Arthroscopic Shoulder Acromioplasty

What is subacromial shoulder impingement?

The rotator cuff is a group of four muscles located in the shoulder involved in lateral elevation and rotation of the arm. These muscles are attached to the humerus with tendons of which some slide under the acromion on the shoulder blade.

The acromion can be thick or pointed in some individuals, sometimes forming a bone spur resulting in abnormal contact with some of the rotator cuff tendons during lifting and rotating movements of the arm. This subacromial impingement causes pain and can result in the gradual tear of the rotator cuff tendons.

Normal shoulder (side view)
Normal shoulder (side view)
Subacromial impingement
Subacromial impingement

What examinations are necessary?

X-rays are carried out to assess the shape of the acromion and check for a bone spur.

An ultrasound scan or an MRI is also carried out to explore any inflammation or possible tears of the rotator cuff tendons.

When is an arthroscopic acromioplasty necessary?

An operation is never systematic and depends on the tolerance of the subacromial impingement from a functional point of view.

Subacromial impingement must initially be treated with injections in the shoulder and functional rehabilitation sessions.
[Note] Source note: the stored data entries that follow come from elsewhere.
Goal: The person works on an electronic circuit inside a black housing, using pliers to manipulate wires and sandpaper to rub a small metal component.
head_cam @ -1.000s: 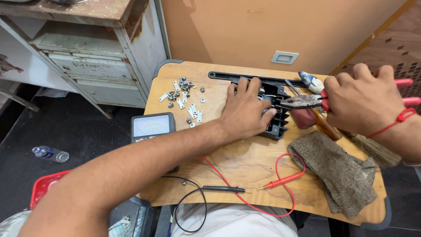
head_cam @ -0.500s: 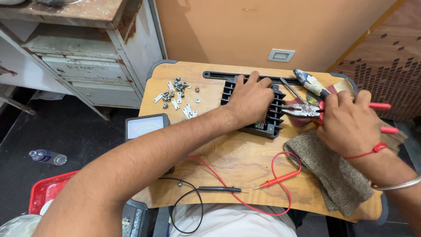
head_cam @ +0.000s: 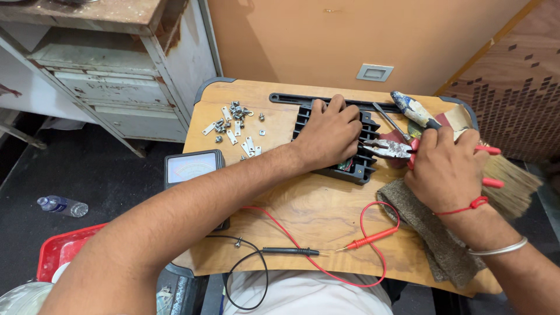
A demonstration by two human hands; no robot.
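My left hand presses flat, fingers spread, on the black finned part at the table's twelve o'clock, while my right hand at three o'clock grips red-handled pliers, nose touching the part.

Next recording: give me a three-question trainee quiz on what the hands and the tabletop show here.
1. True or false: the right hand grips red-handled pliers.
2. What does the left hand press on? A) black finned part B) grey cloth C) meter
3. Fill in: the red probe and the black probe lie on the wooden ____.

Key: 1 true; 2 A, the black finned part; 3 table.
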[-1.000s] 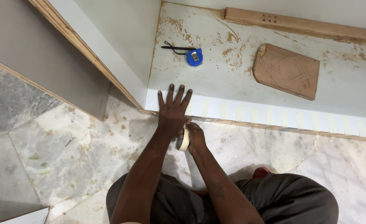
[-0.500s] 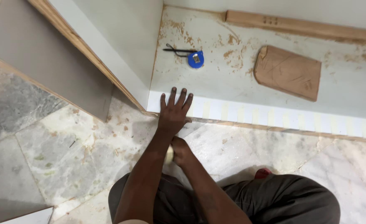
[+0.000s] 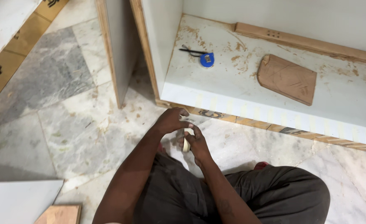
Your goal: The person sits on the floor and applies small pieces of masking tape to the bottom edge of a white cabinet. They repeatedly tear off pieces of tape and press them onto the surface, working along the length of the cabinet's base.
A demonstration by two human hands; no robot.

When this treatment is no longer enough to relieve the patient, surgery may be considered.

The operation

The procedure is planned during pre-surgical consultations. A pre-anaesthesia consultation before the operation and a pre-operative assessment are conducted to minimise the risk of complications. This procedure is usually carried out under general anaesthesia. The anaesthetist will decide on the most suitable anaesthetic together with the patient.

The operation takes place in an operating theatre in compliance with strict standards of cleanliness and safety, and lasts about 30 minutes. The patient is put in the beach chair or lateral decubitus position, and mild traction is applied to the arm.


The acromioplasty is carried out arthroscopically, a minimally invasive surgical technique. Very small incisions of a few millimetres are made in the skin through which a camera and the instruments required for the operation can be inserted in the joint. Arthroscopic surgery enables the damage to be assessed and the scheduled procedures to be performed while minimising the trauma for the shoulder and the unsightly appearance (small scars).

In rare cases, open surgery with a larger incision is necessary.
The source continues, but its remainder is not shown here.